Zum Rusch fällt mir nur eins ein: De mortuis nil nisi bene. Mehr nicht
Als MK-Urgestein (Gruppenführer, Gipfelkreuz Kemmacher, Zeltlager Terlago, Mittergrathütte, Kennedyhaus) habe ich viel fürs Leben gelernt und möchte diese Zeit auch nicht missen.
Eine Episode die zeigt wie unleidlich und unehrlich das Klima damals war: Probst Huber als Fachinspektor für den Religionsunterricht berichtet in einem Brief an Bischhof Rusch, Landeshauptleute und 10 Schuldirektoren über die Empörung und Entrüstung und bezichtigt Kripp des völligen Libertinismus (S. Kripp, Abschied von Morgen S.162ff). Wissende kennen aber den weiteren Weg von Probst Huber.

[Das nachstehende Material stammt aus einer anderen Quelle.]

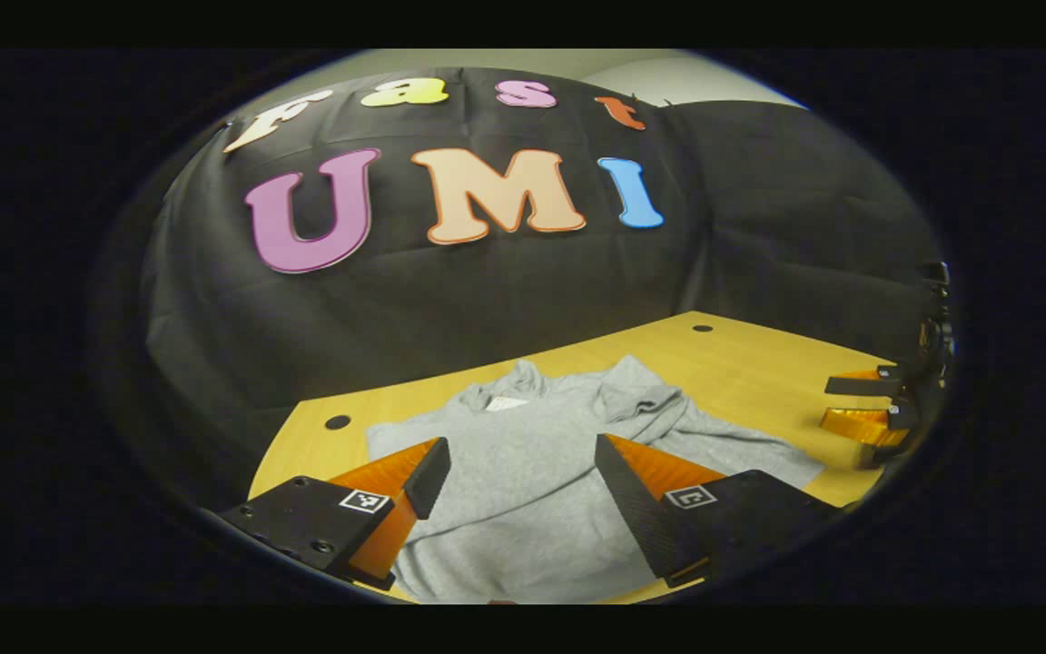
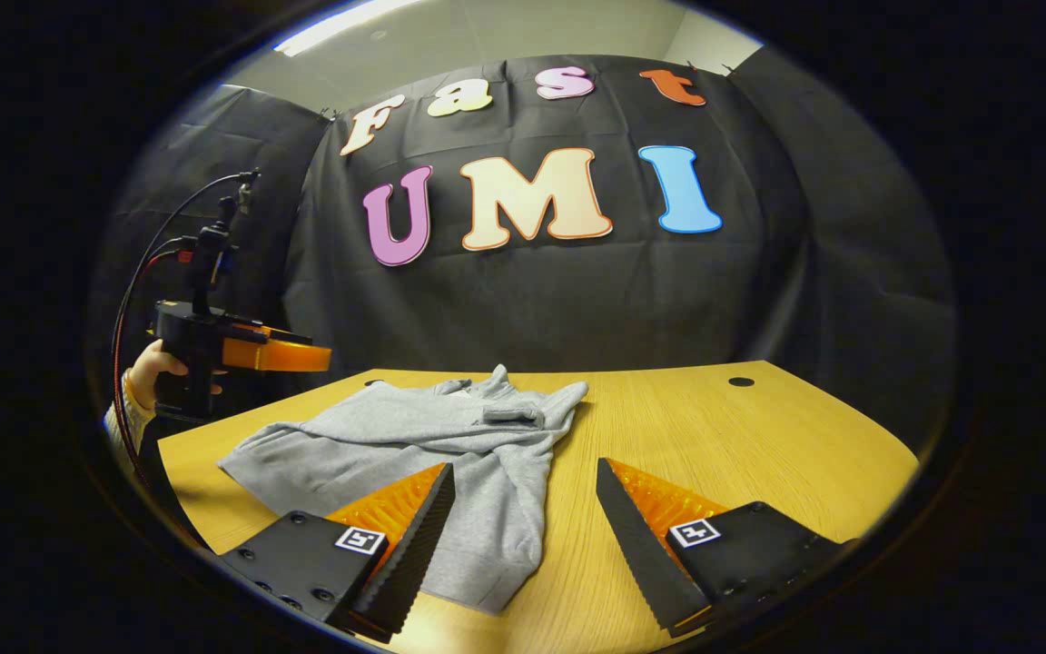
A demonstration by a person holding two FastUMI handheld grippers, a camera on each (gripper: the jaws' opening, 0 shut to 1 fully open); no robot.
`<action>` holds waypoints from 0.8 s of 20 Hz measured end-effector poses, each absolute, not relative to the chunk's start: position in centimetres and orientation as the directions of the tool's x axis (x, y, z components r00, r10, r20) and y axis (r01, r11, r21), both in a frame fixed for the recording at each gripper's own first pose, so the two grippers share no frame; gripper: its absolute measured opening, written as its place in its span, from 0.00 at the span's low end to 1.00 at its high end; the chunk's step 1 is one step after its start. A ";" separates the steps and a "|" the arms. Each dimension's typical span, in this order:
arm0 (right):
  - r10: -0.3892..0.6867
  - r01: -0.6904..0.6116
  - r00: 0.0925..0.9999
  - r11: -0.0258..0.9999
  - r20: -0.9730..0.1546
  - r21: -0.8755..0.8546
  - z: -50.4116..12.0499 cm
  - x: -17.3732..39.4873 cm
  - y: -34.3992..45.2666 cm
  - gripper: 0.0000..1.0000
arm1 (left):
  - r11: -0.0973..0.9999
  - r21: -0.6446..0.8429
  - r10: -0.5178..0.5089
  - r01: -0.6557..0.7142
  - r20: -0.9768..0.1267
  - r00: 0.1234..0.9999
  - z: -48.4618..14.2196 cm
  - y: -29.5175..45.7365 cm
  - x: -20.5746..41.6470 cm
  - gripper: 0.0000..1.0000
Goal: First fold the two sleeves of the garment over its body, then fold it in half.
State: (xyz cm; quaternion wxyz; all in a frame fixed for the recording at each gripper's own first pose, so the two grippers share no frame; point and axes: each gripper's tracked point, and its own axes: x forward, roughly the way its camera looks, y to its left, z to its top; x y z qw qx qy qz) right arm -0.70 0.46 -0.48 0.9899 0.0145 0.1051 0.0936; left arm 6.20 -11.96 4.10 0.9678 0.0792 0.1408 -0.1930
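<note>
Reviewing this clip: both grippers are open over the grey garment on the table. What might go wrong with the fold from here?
1. The garment already lies bunched, one sleeve trailing toward the right gripper; a pinch there may catch two layers.
2. The left gripper hangs over the body rather than over a sleeve, so closing now would likely grab the wrong part.
3. The fabric reaches near the table edge and may slide off if dragged.

Garment on table, grippers held above near edge.
The garment (image 1: 523,472) lies flat on the table (image 1: 741,363), ahead of and below the left gripper (image 1: 523,490). From the right gripper (image 2: 523,518) it lies ahead-left, the left gripper farther left beyond it.
</note>
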 end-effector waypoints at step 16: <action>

Der riesige Erfolg der Jugendarbeit war sicher auch auf die damalige Wirtschaftslage und das Aufbegehren der Jugend zurückzuführen. Jahre vor der 68er Revolution hat es Pater Kripp verstanden, uns im positiven Sinne zu verändern aber auch alles zu hinterfragen und Autoritäten nicht von vorneherein als gegeben hinzunehmen. Das Wir stand immer über dem Ich.
Heute ist die Ausgangslage wegen der medialen Globalisierung und des technischen Nachrichtenpotenzials auch für den Einzelnen eine wesentlich schwierigere – ich bin mir aber sicher, dass unser jüngster Ehrenbürger Innsbrucks dank seiner Persönlichkeit und cleverness Erfolge aufweisen könnte.